O novo pomo da discórdia é bem mais trivial: a divisão do dinheiro levantado com a venda das novas ações e com a “descotização” das usinas da companhia. Atualmente, com a expectativa de se levantar quase R$ 60 bilhões, está previsto que R$ 25 bilhões entrem no caixa do governo; outros R$ 25 bilhões sejam destinados à Conta de Desenvolvimento Energético (CDE) ao longo de 30 anos, ajudando a reduzir o custo da energia elétrica; e outros R$ 8,75 bilhões, em um período de dez anos, iriam para fundos de apoio às regiões Norte, Nordeste e Sudeste. Os parlamentares querem reduzir a parte da União e engrossar o CDE e os fundos regionais. Já há até mesmo quem proponha deixar o governo sem um único centavo, com todo o dinheiro sendo destinado às outras duas finalidades.

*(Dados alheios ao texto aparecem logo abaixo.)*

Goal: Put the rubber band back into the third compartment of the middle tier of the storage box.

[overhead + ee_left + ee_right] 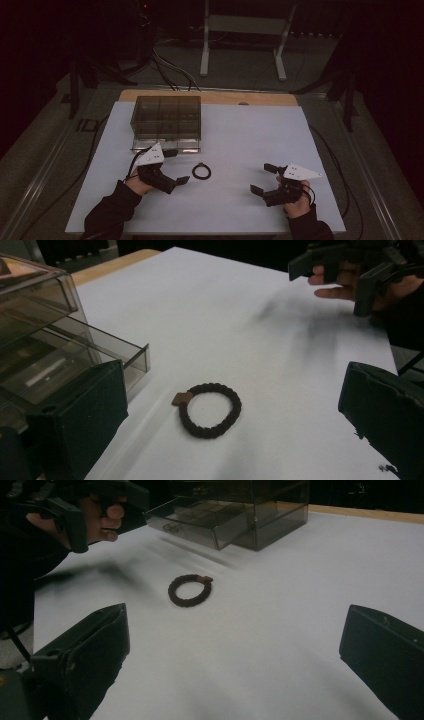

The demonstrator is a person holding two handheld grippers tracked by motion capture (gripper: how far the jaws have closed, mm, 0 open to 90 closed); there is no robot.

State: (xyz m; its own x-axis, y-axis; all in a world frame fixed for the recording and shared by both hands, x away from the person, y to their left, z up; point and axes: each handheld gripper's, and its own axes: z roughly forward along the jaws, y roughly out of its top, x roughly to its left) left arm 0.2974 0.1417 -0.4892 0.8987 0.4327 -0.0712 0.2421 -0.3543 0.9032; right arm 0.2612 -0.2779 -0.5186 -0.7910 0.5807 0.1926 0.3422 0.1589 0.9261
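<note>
A dark braided ring [195, 172] with a small brown tag lies flat on the white table sheet [240, 135], between my two grippers. My left gripper [176, 166] is just left of it, open, with nothing between its jaws. In the left gripper view the ring [206, 432] lies between and just ahead of the left gripper [235, 385]. My right gripper [263, 178] is held open farther to the right, empty, pointing at the ring [186, 603]. The right gripper [237, 625] has its jaws spread wide.
A smoky clear drawer box [166, 117] stands at the back left of the sheet, its bottom drawer [167, 144] pulled out toward my left gripper. The wooden table edge [260, 97] runs behind. A white metal stand [245, 25] and cables are on the floor beyond.
</note>
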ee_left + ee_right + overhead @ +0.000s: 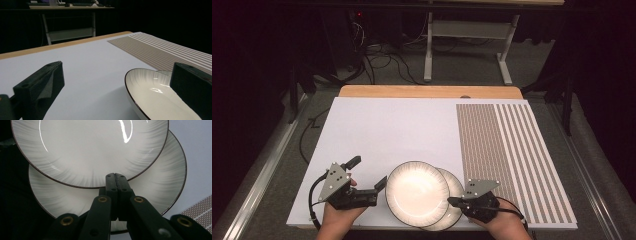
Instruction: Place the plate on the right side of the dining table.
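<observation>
Broadly, largest to smallest:

Table (432, 91): a wooden edge shows along the far side, beyond the board; dark floor with cables lies past it.

White board (392, 130): it covers nearly the whole tabletop. Its far and left-centre parts are bare, which is the widest open room. Its near edge runs just under both hands.

Striped panel (512, 160): brown-and-white lines fill the right part of the board from the far edge to the near edge. The right gripper's grey plate overlaps its near left corner.

Upper plate (416, 192): white with a thin dark rim, near the board's front edge, between the two grippers. It lies on the lower plate, shifted left, and hides much of it.

Lower plate (454, 186): a crescent shows to the right of the upper plate; its near rim comes close to the board's front edge.

Left gripper (368, 176): held low at the left, jaws spread wide and clasping nothing. One jaw tip sits just beside the upper plate's left rim; the other points out over bare board.

Right gripper (452, 201): jaws pressed together, tips reaching the upper plate's rim over the lower plate. Whether they pinch a rim, I cannot tell.
</observation>
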The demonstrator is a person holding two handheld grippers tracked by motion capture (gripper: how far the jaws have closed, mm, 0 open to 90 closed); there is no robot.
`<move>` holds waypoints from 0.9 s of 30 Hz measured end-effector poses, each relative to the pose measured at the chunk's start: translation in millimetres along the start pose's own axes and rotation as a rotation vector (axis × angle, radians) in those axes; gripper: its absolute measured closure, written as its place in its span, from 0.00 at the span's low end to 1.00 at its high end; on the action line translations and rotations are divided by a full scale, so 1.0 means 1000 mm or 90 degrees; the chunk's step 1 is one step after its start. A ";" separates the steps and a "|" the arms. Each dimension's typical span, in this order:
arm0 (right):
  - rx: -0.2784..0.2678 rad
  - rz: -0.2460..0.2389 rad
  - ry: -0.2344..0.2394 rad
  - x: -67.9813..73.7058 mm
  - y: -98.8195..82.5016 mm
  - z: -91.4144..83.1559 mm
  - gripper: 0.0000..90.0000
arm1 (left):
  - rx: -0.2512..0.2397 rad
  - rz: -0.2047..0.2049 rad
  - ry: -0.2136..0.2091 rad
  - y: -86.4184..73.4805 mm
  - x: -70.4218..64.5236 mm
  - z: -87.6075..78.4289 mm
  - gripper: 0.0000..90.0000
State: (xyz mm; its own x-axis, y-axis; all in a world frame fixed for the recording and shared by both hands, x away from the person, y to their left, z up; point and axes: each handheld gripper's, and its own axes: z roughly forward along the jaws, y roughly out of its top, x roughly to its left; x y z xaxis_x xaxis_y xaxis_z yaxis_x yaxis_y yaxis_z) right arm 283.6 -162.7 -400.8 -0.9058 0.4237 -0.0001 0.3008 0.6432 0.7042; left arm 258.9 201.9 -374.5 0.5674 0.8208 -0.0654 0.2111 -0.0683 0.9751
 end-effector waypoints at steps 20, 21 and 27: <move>0.007 -0.007 0.001 -0.001 0.001 0.003 1.00 | 0.159 -0.048 -0.089 -0.010 -0.007 0.022 0.01; 0.007 -0.008 0.001 -0.001 0.001 0.003 1.00 | 0.169 -0.053 -0.098 -0.011 -0.008 0.023 0.01; 0.006 -0.008 -0.001 -0.001 0.002 0.003 1.00 | 0.207 -0.076 -0.111 -0.016 -0.007 0.024 0.02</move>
State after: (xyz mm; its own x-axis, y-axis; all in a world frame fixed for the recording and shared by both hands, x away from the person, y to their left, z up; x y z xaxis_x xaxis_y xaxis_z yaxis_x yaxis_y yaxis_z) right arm 286.0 -160.0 -401.5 -0.9091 0.4165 -0.0108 0.2916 0.6546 0.6975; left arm 270.9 183.8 -394.9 0.6450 0.7268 -0.2362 0.5092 -0.1782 0.8420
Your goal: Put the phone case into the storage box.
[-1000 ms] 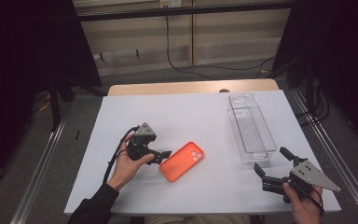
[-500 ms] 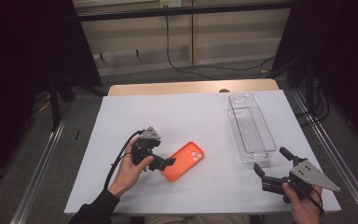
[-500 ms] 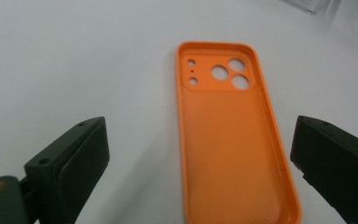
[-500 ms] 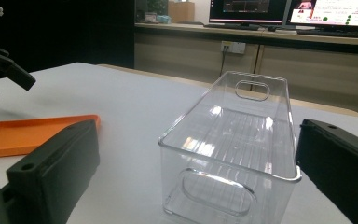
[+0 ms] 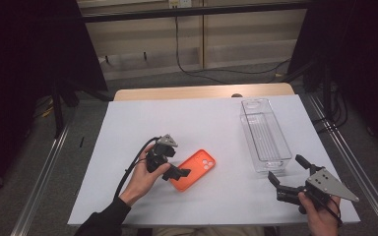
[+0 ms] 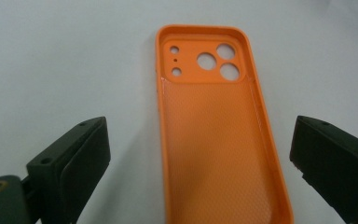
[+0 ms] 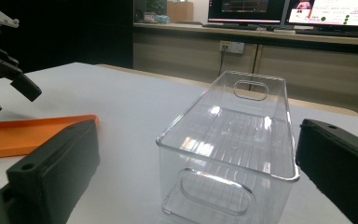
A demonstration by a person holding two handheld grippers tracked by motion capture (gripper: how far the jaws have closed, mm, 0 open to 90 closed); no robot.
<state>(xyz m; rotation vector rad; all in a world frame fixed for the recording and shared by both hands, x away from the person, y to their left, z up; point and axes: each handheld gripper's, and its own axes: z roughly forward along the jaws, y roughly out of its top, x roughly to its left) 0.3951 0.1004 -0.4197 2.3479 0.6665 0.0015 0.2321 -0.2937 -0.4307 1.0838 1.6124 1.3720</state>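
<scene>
We see the orange rubbery phone case [image 6: 221,135] lying hollow side up on the white desk [image 5: 211,123], between our left gripper's [image 5: 176,173] wide-spread fingers. Our right gripper [image 5: 289,178], fingers also wide, faces the clear plastic bin [image 7: 233,140].

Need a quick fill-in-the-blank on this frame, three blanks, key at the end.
1. The phone case is coloured ____.
2. The left gripper has its jaws ____ either side of the case.
3. The clear bin holds ____.
4. The right gripper points toward the ____.

Missing words: orange; open; nothing; bin
</scene>
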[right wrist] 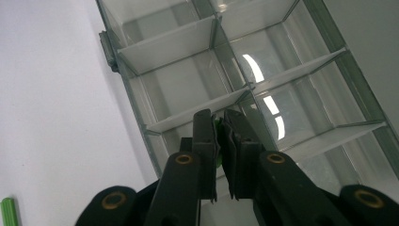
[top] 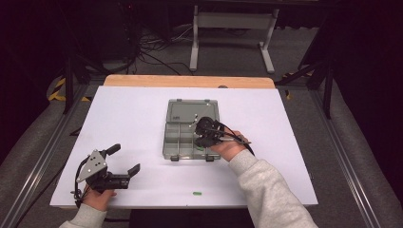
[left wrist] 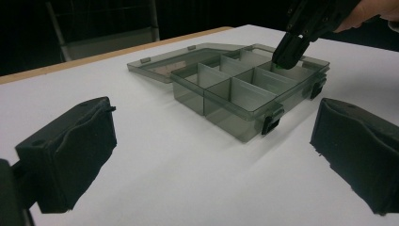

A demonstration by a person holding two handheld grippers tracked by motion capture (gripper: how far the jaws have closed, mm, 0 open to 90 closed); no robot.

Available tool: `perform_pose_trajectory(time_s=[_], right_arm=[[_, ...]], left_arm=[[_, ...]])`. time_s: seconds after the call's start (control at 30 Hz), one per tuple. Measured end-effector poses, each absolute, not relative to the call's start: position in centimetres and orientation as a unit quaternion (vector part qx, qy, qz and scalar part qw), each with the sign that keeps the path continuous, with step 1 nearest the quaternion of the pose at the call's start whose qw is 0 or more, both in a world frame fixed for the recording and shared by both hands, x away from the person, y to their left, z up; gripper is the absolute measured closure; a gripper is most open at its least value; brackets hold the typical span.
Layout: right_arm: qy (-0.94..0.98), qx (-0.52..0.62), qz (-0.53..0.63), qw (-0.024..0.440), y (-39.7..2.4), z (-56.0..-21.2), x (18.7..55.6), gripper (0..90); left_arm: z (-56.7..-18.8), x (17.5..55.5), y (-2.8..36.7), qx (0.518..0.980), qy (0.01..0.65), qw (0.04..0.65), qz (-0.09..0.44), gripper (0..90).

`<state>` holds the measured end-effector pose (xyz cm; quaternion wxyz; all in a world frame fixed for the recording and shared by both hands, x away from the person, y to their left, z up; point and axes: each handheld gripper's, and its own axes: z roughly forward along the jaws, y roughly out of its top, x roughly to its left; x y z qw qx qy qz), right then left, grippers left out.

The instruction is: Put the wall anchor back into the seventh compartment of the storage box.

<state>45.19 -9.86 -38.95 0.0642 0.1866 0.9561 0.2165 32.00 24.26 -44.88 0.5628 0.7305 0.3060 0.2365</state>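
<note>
1. Right gripper view: we see the right gripper (right wrist: 219, 129) clenched on a small green piece (right wrist: 217, 126), of which only a sliver shows between the pads; its shape is hidden from us.
2. That piece sits at the tips, over a near compartment of the grey organizer box (right wrist: 301, 70). We cannot tell whether it touches the compartment floor.
3. In the high view the right gripper (top: 202, 137) and the hand behind it cover the box's near right corner, so the compartment beneath is concealed.
4. The left gripper view shows the right gripper's tip (left wrist: 282, 59) dipped just inside the far right end of the box (left wrist: 226, 94), a green speck at its end.
5. The box lid (top: 192, 110) lies open, flat on the white table (top: 128, 123).
6. Our left gripper (top: 124, 160) rests released, jaws wide and nothing between them, well apart from the box.
7. A second green piece (top: 196, 193) lies near the table's front edge; in the right gripper view it (right wrist: 8, 211) is cut off at the frame's bottom.
</note>
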Motion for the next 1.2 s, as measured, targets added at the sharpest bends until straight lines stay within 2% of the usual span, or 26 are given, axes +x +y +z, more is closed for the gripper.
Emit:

Desde a discussão sobre a ajuda federal a estados e municípios para recompor as perdas de arrecadação causadas pela Covid-19, em meados do ano passado, até o recente episódio do inviável orçamento de 2021, o governo vem perdendo quase todas as disputas desse tipo. E a equipe econômica já admite alterações no rateio se isso efetivamente destravar a votação, até porque o retrospecto mostra que esta é a melhor (se não for a única) chance de o governo conseguir vender uma de suas “joias da coroa”. O tamanho da concessão dependerá do jogo de forças no Congresso e da capacidade de articulação do Planalto.
O principal objetivo de leilões de infraestrutura e privatizações não é reforçar os cofres públicos, mas fazer valer o princípio da subsidiariedade, reequilibrando a balança do protagonismo entre setor público e privado, deixando o governo no lugar correto, que é o de suporte, enquanto os indivíduos e as empresas por eles criadas e geridas colocam seu potencial a serviço da sociedade. Mesmo assim, é uma consequência desejável que a venda de ativos gere recursos para o governo – ainda mais na situação precária em que se encontram as contas públicas no Brasil. O insaciável apetite por recursos de certos setores do parlamento não pode fazer a privatização da Eletrobrás naufragar justamente quando ela está mais próxima de acontecer.